やはり、そう来たか。ルナは内心で舌打ちし、ノアはゴクリと喉を鳴らした。

「勇者アレス」

国王が、アレスの名を呼んだ。

「お前の報告によれば、その者たちの力は危険極まりないものだとか。ならば、お前がその力を確かめてみるがよい。聖剣を持つお前ならば、万が一のことがあっても、対処できよう」

その言葉は、アレスに名誉挽回の機会を与えると同時に、もし負ければ勇者としての面目を完全に失うという、諸刃の剣だった。
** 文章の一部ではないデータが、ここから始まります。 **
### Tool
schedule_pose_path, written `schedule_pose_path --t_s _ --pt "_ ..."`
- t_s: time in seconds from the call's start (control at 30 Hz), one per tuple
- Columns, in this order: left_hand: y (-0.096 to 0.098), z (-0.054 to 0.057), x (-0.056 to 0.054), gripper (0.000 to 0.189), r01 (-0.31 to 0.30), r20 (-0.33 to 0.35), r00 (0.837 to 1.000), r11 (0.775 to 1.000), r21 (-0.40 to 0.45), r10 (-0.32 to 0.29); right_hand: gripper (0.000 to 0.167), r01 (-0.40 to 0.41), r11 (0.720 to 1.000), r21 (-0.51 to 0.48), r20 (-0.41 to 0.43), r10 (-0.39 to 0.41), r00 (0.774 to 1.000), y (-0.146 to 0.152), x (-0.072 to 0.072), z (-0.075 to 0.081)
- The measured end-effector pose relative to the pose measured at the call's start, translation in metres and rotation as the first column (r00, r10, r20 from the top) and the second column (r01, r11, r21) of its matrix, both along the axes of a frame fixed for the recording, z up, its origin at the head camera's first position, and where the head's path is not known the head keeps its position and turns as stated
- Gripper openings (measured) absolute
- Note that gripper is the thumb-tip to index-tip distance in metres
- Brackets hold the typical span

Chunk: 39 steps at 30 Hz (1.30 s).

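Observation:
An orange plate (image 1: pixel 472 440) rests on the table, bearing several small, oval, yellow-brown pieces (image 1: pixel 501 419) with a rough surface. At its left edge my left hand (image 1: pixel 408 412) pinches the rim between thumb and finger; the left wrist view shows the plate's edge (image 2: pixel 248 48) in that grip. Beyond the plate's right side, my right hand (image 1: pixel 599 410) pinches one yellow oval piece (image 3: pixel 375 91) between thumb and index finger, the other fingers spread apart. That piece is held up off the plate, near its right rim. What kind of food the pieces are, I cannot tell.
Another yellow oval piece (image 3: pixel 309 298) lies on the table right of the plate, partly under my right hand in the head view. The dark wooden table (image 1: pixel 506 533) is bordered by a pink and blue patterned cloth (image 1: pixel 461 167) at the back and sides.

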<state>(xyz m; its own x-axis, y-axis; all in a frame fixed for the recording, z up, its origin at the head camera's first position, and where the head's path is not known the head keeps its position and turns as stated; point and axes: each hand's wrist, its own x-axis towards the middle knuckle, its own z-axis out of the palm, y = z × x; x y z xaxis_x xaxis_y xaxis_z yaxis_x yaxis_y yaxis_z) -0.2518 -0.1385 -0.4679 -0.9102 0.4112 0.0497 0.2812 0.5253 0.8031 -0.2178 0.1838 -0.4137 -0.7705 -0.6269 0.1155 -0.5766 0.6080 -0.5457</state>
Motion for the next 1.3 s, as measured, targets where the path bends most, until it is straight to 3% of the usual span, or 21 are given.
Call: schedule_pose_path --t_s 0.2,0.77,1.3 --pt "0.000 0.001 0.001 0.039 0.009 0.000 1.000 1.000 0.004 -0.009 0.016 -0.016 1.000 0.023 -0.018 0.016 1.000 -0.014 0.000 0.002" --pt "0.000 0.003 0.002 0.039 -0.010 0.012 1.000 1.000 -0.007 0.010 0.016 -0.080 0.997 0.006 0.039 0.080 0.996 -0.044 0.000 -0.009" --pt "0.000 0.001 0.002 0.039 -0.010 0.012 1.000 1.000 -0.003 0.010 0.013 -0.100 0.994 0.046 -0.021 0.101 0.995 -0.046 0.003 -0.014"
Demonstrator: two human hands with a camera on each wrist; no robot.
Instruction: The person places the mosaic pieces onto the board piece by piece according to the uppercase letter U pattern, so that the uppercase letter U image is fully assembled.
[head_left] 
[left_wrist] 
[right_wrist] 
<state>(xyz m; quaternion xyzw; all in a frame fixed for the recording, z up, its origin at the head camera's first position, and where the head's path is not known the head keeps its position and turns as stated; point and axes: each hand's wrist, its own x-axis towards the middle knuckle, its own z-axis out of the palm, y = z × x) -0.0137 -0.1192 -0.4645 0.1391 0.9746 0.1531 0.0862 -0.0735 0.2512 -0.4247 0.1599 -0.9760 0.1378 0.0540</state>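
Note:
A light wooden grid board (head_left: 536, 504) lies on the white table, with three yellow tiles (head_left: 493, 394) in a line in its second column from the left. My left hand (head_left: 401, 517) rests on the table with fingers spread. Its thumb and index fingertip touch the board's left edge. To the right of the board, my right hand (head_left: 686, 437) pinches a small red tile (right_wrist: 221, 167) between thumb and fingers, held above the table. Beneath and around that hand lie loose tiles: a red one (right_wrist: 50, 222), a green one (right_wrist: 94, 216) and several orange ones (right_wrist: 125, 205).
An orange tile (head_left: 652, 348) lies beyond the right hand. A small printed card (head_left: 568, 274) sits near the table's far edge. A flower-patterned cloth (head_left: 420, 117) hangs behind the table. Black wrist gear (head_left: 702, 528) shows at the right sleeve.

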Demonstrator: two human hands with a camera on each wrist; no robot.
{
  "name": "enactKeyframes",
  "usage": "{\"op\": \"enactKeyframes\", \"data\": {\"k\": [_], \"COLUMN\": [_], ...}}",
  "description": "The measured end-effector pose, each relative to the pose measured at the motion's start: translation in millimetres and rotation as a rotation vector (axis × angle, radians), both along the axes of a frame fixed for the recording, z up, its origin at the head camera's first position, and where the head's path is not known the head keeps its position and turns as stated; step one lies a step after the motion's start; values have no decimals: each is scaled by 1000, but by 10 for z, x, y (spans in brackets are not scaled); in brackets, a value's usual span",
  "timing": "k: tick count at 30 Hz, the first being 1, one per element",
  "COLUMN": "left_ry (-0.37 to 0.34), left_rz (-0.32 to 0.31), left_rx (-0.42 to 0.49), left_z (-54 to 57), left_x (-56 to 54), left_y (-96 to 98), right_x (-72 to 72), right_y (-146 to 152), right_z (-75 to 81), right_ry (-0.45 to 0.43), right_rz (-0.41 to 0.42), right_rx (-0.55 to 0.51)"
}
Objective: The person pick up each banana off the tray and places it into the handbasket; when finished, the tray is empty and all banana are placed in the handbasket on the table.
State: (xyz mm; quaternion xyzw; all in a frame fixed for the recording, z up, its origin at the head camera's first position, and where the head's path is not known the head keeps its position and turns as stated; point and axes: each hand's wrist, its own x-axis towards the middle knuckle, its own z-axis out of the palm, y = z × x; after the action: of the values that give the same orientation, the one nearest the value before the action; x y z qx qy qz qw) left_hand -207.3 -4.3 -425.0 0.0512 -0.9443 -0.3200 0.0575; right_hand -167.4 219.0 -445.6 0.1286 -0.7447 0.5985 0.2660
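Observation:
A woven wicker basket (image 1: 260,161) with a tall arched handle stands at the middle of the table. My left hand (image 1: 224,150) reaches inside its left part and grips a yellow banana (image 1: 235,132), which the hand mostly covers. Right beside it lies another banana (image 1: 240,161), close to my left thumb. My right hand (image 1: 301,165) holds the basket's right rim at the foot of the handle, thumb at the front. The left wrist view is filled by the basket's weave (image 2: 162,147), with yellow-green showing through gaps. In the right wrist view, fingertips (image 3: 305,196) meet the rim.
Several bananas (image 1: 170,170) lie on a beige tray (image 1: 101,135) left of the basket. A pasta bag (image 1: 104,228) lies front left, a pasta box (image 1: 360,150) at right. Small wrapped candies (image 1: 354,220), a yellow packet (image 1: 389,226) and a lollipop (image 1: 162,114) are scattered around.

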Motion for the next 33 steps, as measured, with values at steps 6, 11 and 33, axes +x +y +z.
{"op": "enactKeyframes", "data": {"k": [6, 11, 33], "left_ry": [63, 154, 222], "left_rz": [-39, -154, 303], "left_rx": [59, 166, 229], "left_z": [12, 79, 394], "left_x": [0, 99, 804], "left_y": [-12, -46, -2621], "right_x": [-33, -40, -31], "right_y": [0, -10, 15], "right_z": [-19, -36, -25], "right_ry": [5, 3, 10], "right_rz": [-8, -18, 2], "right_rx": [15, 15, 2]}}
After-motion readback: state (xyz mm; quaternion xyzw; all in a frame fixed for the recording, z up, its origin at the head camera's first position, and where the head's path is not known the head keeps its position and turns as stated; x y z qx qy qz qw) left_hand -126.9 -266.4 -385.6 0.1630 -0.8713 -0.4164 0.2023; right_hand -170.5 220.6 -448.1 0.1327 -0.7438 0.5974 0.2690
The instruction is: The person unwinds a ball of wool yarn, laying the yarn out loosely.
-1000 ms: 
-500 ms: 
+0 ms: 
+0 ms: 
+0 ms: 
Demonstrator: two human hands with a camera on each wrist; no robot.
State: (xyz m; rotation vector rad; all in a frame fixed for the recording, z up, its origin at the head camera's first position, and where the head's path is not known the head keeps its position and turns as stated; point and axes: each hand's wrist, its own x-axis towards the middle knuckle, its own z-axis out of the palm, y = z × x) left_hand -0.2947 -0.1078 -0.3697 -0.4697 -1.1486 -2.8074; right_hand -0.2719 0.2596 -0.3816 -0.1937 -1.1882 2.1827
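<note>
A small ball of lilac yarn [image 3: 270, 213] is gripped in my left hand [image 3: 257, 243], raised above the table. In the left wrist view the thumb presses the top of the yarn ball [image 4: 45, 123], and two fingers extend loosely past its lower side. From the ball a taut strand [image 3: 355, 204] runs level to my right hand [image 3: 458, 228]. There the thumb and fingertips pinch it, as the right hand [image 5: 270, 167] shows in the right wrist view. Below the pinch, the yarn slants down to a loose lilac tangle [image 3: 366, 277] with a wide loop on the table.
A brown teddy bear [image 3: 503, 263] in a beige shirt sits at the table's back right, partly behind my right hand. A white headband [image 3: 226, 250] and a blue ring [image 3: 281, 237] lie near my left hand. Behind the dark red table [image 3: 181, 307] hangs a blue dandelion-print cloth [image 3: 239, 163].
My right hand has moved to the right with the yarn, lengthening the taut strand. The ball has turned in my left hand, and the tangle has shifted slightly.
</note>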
アレスは、待ってましたとばかりに立ち上がり、不敵な笑みを浮かべた。

「はっ。陛下の御前で、奴らの化けの皮を剥いでごらんにいれます」

彼は、謁見の間の中央へと進み出ると、聖剣を抜き放った。

「ノア! 俺と勝負しろ! もし俺が勝てば、お前たちを俺の支配下に置かせてもらう!」

私怨丸出しの宣言に、重臣たちも呆れた顔をしている。

ノアが戸惑っていると、彼の前にクロエが静かに立った。

「ノア様は、店の主。軽々しく戦いの場に出るようなお方ではありません」

彼女は、ノアたちの方を一度も振り返らず、アレスを見据えた。

「あなたの相手は、この私で十分です。用心棒として」

赤髪の剣姫が、再び勇者の前に立ちはだかる。国王も、貴族たちも、そしてアレス自身も、この辺境の少女がどれほどの力を持つのか、まだ誰も知らなかった。謁見の間は、一触即発の緊張感に包まれた。